* What you are asked to do:
Make an exact transcript of the lines in the data below, starting with the one containing "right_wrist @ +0" and going on through the one containing "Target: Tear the", with both included and the pictures left out.

Data records:
Content starts
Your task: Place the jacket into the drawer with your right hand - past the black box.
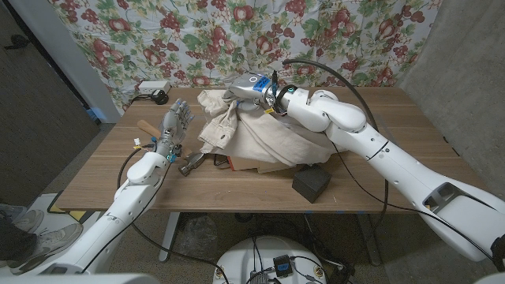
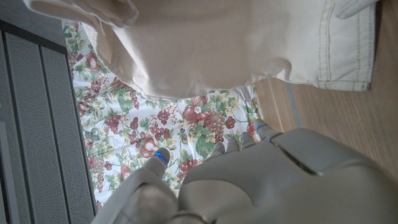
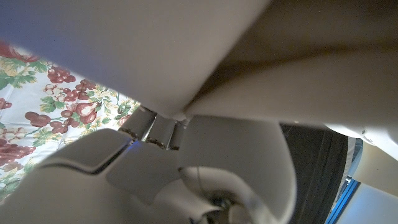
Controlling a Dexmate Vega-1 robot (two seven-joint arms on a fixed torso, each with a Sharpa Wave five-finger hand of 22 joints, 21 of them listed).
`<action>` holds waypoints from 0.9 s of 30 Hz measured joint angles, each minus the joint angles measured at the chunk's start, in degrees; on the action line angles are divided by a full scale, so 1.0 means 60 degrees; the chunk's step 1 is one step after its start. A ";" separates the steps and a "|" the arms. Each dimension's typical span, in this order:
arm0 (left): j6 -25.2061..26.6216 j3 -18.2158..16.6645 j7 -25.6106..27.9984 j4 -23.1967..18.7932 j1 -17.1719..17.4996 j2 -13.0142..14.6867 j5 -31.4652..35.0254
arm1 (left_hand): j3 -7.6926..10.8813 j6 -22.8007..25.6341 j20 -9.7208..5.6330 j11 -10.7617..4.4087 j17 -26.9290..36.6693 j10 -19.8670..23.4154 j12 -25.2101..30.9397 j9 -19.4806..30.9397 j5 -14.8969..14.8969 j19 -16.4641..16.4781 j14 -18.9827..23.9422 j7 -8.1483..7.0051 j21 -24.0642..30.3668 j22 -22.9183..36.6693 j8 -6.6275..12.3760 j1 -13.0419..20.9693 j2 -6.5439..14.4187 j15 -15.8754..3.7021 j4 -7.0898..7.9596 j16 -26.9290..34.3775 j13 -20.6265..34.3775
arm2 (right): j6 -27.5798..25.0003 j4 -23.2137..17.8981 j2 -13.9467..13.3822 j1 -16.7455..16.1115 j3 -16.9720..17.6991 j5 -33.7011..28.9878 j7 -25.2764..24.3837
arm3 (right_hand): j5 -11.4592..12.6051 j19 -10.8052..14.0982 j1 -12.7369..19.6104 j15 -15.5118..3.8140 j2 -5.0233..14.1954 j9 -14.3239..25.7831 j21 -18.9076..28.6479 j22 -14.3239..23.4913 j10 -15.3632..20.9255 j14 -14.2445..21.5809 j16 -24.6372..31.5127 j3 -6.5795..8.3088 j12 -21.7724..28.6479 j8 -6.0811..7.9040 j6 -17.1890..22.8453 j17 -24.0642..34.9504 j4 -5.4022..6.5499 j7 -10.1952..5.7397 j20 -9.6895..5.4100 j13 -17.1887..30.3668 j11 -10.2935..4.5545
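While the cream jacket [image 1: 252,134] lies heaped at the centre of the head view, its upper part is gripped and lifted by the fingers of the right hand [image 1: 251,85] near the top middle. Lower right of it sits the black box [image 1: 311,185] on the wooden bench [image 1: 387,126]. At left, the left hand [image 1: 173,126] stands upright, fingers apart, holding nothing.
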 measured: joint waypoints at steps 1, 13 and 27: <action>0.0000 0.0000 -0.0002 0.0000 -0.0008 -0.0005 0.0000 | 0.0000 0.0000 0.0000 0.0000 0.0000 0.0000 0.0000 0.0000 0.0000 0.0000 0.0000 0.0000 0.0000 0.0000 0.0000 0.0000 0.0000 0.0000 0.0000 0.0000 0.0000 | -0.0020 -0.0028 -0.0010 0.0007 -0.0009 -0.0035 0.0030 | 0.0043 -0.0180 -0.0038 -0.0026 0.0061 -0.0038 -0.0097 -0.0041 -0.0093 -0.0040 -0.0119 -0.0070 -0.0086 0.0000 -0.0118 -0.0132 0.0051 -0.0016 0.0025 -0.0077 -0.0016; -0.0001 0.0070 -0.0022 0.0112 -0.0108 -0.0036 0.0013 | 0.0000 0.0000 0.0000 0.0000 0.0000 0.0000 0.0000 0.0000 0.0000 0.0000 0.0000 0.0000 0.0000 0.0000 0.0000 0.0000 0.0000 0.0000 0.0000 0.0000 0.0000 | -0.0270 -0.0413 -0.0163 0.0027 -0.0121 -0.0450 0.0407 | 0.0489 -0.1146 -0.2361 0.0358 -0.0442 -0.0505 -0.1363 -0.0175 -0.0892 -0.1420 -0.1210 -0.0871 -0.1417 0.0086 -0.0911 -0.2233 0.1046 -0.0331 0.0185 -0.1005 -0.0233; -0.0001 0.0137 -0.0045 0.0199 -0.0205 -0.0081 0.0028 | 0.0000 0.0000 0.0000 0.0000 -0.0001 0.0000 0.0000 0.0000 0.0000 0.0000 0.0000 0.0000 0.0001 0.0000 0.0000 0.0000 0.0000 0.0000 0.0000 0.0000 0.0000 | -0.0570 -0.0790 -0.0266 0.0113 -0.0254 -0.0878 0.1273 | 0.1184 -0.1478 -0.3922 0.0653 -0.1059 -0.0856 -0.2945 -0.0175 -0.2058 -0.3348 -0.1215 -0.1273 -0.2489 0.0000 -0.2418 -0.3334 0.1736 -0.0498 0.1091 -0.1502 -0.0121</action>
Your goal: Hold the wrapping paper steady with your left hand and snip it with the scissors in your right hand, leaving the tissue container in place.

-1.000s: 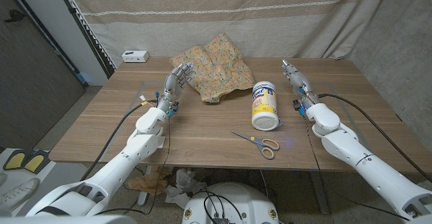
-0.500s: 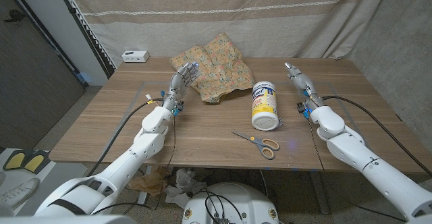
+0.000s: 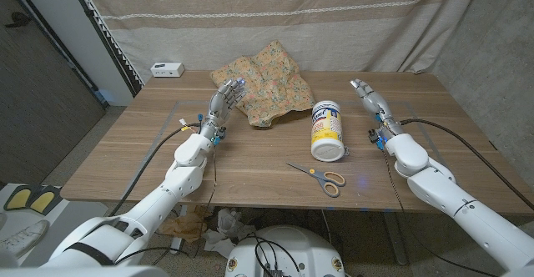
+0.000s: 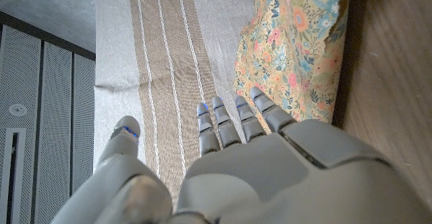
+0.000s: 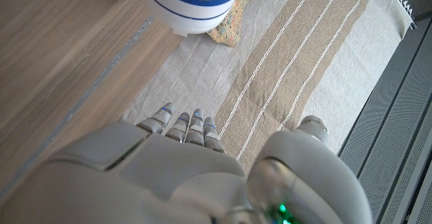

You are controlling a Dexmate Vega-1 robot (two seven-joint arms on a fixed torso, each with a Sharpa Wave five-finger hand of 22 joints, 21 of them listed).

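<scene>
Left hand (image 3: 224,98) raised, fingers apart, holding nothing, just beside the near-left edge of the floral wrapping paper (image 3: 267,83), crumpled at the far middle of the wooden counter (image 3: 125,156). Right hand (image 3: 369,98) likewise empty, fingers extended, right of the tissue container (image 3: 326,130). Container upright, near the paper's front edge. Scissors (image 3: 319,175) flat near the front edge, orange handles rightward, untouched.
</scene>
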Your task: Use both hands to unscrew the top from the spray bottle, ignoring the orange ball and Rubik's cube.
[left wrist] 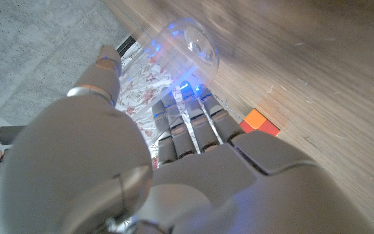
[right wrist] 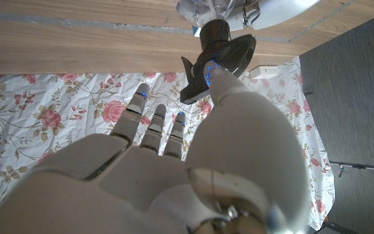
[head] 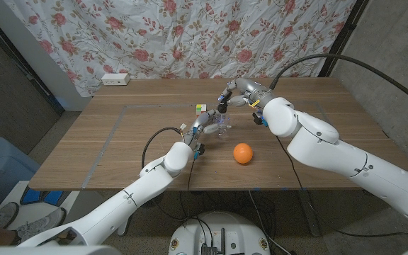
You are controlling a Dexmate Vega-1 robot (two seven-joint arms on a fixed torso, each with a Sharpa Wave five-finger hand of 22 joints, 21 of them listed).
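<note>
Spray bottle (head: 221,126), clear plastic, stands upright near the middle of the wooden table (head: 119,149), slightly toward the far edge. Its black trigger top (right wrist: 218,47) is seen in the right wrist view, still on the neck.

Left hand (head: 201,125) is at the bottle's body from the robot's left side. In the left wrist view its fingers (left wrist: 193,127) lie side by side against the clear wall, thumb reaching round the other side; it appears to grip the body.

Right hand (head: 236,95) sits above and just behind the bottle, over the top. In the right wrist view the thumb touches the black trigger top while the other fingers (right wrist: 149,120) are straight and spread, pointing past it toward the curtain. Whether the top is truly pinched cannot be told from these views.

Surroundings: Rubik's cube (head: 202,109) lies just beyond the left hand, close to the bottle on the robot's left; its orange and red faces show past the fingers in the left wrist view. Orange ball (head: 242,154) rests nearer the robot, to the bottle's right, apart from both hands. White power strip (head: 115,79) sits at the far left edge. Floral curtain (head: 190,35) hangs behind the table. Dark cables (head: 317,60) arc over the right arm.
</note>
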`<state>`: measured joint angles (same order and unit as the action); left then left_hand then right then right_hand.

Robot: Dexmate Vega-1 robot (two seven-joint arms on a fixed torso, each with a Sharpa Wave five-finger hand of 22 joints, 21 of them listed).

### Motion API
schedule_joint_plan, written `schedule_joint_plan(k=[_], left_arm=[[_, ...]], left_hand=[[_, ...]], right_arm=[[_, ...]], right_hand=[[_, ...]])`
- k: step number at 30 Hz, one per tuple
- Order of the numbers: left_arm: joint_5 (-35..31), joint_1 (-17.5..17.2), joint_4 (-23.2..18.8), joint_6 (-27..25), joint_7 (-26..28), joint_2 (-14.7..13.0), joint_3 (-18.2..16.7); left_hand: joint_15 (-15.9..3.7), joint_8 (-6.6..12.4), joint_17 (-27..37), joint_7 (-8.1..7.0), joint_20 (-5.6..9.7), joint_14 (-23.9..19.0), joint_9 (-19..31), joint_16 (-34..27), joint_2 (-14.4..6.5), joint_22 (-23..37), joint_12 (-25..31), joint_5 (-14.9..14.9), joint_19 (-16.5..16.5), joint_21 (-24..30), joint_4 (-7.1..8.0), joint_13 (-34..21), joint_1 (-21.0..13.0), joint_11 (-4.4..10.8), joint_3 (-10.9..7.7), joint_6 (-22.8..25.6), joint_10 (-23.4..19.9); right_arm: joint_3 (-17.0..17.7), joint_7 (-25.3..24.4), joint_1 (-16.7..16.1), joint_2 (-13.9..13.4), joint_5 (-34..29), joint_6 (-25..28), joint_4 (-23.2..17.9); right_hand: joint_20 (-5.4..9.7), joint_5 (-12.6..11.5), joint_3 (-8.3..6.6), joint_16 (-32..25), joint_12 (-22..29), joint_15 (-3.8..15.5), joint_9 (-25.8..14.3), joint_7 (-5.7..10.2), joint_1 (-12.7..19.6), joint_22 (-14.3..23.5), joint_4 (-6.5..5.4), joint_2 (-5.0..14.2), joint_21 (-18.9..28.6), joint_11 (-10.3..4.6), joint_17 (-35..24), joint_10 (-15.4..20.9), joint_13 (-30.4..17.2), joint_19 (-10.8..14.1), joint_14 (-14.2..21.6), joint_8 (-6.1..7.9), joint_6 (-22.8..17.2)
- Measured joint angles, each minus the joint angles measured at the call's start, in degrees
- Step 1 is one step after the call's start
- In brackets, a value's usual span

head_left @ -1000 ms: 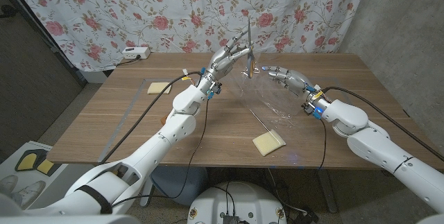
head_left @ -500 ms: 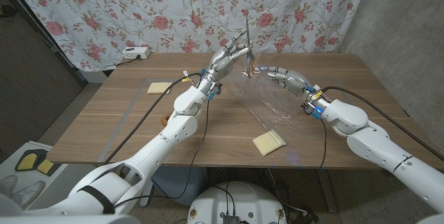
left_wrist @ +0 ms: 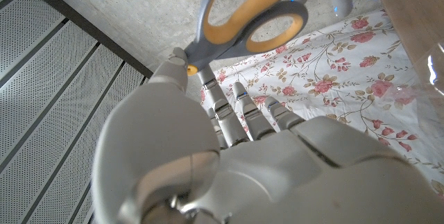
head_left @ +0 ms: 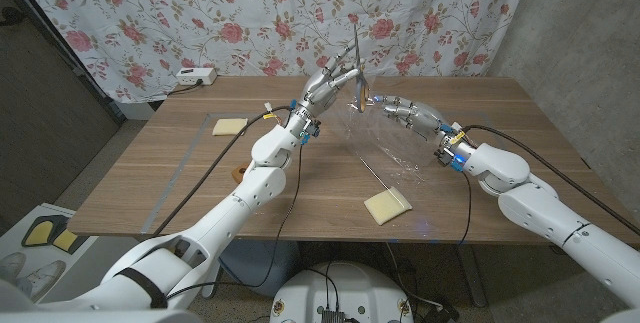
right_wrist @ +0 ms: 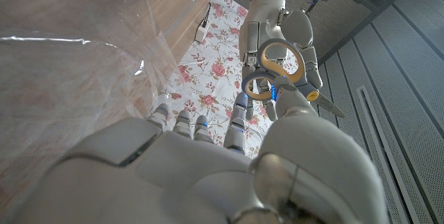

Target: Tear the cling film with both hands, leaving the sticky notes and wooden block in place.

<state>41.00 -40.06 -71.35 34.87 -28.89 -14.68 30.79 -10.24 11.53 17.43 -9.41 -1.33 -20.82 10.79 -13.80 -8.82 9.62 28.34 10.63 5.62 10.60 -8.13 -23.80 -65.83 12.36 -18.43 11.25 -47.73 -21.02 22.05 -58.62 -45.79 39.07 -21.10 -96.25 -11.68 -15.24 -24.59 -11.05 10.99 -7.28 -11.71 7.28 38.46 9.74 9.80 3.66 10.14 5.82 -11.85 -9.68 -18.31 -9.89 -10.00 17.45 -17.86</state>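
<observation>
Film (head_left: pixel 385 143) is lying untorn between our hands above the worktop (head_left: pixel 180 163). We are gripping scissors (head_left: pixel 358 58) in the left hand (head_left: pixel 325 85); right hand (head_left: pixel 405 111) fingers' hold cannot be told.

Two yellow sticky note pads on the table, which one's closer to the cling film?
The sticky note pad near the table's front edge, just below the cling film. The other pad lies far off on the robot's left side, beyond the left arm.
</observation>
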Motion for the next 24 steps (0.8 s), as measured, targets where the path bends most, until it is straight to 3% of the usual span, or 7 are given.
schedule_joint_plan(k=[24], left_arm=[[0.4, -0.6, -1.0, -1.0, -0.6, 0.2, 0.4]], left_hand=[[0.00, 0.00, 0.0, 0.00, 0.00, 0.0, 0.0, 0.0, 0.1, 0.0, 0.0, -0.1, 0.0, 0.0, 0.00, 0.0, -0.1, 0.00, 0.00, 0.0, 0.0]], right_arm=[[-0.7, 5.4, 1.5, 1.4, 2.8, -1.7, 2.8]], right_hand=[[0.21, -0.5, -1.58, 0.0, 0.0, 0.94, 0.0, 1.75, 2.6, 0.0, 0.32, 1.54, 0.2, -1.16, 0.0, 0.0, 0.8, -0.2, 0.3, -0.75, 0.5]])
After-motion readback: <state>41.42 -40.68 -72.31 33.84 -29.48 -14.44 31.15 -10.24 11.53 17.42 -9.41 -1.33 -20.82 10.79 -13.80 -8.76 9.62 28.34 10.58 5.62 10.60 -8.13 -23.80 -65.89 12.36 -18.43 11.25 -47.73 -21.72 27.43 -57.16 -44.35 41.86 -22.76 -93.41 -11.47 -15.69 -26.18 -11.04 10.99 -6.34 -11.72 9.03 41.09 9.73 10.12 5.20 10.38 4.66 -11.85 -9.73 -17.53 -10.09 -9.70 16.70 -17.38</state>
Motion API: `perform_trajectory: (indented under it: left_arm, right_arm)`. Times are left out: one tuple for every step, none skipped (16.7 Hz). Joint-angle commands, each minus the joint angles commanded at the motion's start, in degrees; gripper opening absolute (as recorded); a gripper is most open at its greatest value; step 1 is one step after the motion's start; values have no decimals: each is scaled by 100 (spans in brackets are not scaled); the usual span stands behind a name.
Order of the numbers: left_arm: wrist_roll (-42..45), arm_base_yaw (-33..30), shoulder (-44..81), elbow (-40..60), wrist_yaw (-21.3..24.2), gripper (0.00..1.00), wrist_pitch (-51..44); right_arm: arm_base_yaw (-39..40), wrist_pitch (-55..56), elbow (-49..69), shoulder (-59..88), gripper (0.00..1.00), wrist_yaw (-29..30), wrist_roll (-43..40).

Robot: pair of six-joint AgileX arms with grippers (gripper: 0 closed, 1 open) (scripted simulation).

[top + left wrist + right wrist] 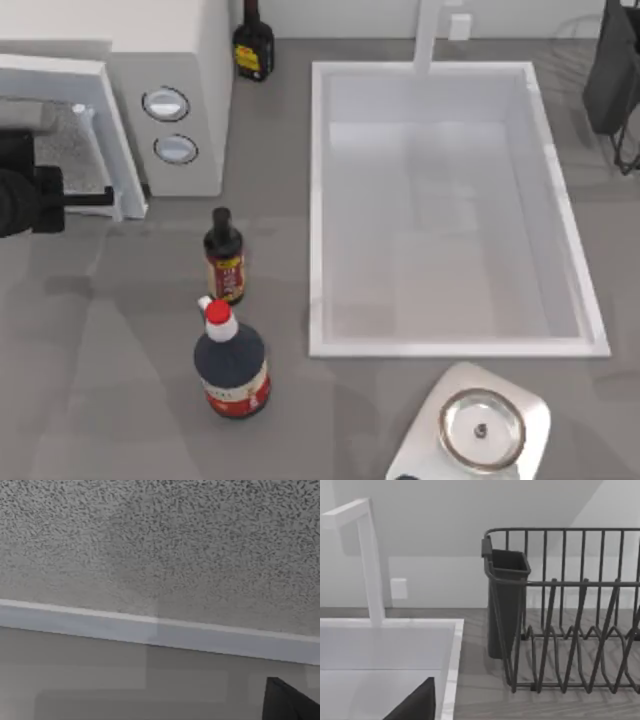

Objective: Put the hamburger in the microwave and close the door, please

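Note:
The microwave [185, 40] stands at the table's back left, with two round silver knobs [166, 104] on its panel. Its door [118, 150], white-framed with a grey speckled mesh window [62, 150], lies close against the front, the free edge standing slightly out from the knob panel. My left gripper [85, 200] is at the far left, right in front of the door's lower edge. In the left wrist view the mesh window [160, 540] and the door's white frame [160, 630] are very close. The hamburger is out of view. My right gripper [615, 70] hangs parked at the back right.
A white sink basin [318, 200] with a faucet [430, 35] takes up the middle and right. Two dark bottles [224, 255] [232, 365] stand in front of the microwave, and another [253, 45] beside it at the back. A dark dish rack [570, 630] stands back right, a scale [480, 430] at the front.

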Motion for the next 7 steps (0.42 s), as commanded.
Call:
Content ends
* Answer section:
right_wrist @ +0 ms: 

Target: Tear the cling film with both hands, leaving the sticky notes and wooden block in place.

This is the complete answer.